Since the website was redesigned as an SPA, it provides an endpoint for the frontend to fetch a list of articles from. Therefore, about a year ago, as part of forcing myself to learn some Go, I put together a tiny program to generate an HTML listing using said endpoint. Instead of opening the website and relying on my user script, I could peruse a minimal, greatly simplified list of articles. I could also fetch an arbitrary number of articles (necessary when catching up) on my own schedule.
This manually-driven system was acceptable as a temporary workaround. My ultimate goal was to build something that would let me emulate the old feed. I did just that last month. The first step was to extend the program. I split it into two commands, one for the HTML file and one to generate an Atom feed from the same data. That was when things went sour.

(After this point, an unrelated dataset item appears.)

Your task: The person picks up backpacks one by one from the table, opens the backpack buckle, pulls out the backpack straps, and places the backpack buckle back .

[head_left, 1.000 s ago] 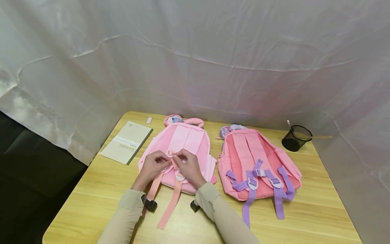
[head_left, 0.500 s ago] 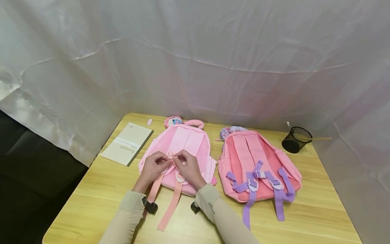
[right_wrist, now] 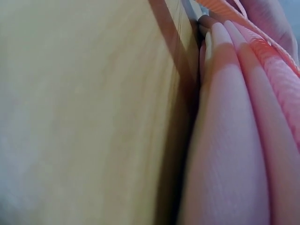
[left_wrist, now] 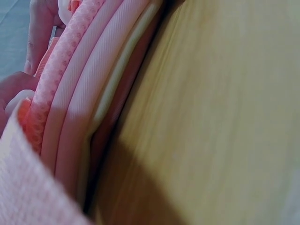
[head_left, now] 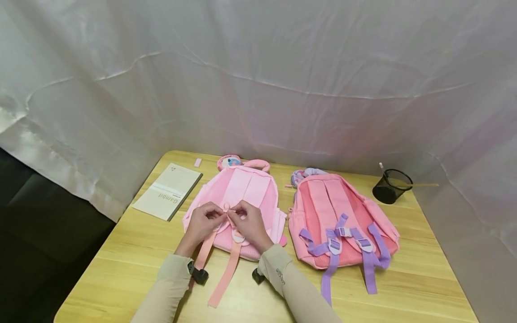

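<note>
A light pink backpack (head_left: 252,179) lies on the table with its shoulder straps facing up. Over its lower middle, my left hand (head_left: 202,224) and right hand (head_left: 251,225) meet almost fingertip to fingertip. Both pinch a thin peach strap (head_left: 226,206), which makes a small loop above the fingers. Whether a buckle sits between the fingertips cannot be made out. Two peach webbing straps (head_left: 226,278) hang from the backpack toward me. The left wrist view shows part of the left hand (left_wrist: 40,33) behind the backpack's edge; in the right wrist view the right hand (right_wrist: 272,21) shows at the top.
To the right lies a coral pink backpack (head_left: 319,193) with purple straps (head_left: 330,273). A black mesh pen cup (head_left: 385,193) lies tilted at the back right, a pencil sticking out. A notebook (head_left: 165,193) and a small pink eraser (head_left: 197,162) are at the left.
Both hands stay over the same spot on the light pink backpack. Their fingertips have drawn slightly closer together on the strap. The other things keep their places.
</note>
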`<state>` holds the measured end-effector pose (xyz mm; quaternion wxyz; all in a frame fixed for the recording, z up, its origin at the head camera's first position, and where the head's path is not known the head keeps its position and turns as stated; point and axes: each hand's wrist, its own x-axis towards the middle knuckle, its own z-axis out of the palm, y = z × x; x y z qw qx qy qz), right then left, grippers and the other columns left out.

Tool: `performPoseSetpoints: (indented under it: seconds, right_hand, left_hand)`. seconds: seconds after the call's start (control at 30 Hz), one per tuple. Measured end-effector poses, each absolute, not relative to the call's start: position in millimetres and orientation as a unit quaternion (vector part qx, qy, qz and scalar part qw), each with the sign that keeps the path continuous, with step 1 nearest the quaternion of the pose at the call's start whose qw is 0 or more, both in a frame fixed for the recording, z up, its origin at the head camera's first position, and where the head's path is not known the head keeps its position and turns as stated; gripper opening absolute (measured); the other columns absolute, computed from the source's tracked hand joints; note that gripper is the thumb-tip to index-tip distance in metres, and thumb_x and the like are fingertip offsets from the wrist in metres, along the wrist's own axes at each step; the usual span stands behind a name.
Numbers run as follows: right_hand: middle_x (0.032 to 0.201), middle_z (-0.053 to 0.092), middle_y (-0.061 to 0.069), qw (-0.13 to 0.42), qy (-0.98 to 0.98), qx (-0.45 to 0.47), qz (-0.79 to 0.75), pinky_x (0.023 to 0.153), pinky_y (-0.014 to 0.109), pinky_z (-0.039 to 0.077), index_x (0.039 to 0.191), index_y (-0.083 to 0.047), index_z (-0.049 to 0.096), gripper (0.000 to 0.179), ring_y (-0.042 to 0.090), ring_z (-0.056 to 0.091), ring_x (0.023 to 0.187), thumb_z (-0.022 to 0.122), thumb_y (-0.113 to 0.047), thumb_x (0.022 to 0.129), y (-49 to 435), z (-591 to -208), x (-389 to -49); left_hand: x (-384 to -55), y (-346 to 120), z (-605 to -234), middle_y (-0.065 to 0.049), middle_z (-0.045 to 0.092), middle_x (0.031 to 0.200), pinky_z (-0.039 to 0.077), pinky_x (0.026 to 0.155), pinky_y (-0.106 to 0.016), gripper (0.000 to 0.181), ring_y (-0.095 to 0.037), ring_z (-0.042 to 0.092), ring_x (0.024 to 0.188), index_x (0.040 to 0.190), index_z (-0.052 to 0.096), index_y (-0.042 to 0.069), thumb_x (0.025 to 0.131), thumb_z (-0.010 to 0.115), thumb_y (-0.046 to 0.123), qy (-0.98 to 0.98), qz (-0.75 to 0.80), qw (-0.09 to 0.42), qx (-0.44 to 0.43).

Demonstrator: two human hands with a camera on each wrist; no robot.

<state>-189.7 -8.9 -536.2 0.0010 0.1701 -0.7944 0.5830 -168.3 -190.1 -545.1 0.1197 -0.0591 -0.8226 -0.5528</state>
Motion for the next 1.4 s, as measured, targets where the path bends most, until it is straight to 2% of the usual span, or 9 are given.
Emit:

I really don’t like Go. It’s better than, say, C++, but it’s designed to hide complexity at the expense of correctness and reliability. At the same time, it feels primitive, as though it discards all prior experience designing programming languages. Writing even this minuscule utility was disproportionately difficult to begin with—as a rule, Go documentation is sub-par, simple things are hard, the compiler is fussy about formatting instead of more important things, and the package system makes me tear my hair out. The design choices (such as time formatting and parsing) and patterns (such as type assertions and switches instead of generics until the newest release) make no sense. Trying to rewrite my program to use the popular Cobra CLI library and Viper configuration library broke my spirit as I struggled to encode the most basic constraints. So I jumped ship.

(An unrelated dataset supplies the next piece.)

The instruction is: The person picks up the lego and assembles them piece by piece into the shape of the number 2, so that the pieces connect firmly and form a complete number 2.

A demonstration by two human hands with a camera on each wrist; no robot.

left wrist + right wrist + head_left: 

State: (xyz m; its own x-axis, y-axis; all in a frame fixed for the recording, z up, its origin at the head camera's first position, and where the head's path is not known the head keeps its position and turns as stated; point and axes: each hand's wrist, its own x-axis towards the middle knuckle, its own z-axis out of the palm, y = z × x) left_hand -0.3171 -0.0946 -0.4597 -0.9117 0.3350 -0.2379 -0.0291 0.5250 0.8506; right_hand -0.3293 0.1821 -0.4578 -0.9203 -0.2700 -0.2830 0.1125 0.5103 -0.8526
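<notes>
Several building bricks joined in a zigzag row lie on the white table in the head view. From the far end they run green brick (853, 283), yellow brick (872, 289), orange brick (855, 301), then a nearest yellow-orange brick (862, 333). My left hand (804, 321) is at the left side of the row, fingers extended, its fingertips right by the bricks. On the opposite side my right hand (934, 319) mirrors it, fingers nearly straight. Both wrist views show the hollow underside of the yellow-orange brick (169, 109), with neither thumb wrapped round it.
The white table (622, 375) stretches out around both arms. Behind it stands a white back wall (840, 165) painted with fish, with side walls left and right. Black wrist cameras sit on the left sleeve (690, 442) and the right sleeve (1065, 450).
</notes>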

Writing just the original Go took most of a day. Rewriting the entire expanded version in Rust took under two hours, this time with correct handling of commands using argh, a practically free test, and safeguards against all manner of error conditions. The biggest issue was that the atom_syndication crate uses chrono to handle dates & times whereas I used the newer time crate. Instead of switching to chrono everywhere, I figured out a hack to convert from one crate’s types to the other (involving adding chrono to my own dependencies) just so I could generate the Atom feed. Once it was working, I added a command to upload the resultant file to a predetermined S3 bucket and quickly and easily threw in structured logging with the tracing crate.
Finally, I needed to set all this up to run every 10 minutes in my Kubernetes cluster. The unexpectedly hard part was building the binary in Docker. Once that was done, I wrote a trivial CronJob and had it working immediately. As is usual with Rust, it’s been silently doing its job ever since. All that’s missing missing is metrics; I’ll set those up sometime using Prometheus’s Pushgateway.
What’s my point? Well, although the Rust version is more memory– and CPU-efficient, it’s not about performance—the time spent in my code is dwarfed by the time spent on the single HTTP request. It isn’t about putting Go down, either. Like with any language, people write all sorts of things in Go, from the tiny and trivial to the massive and critical, with the same spectrum of quality as anywhere else.
Rather, this is about how I was able to quickly and easily build something correct, reliable, and efficient thanks to Rust. I didn’t have to fight the language; by convention and by design, behaviour is explicit and comprehensive instead of implicit and partial, which suits how I think. It’s true that Rust expects me to put in more initial thought and effort (though the borrow checker was a negligible factor in this instance). In exchange, it gives me confidence in my work.
That’s all I want.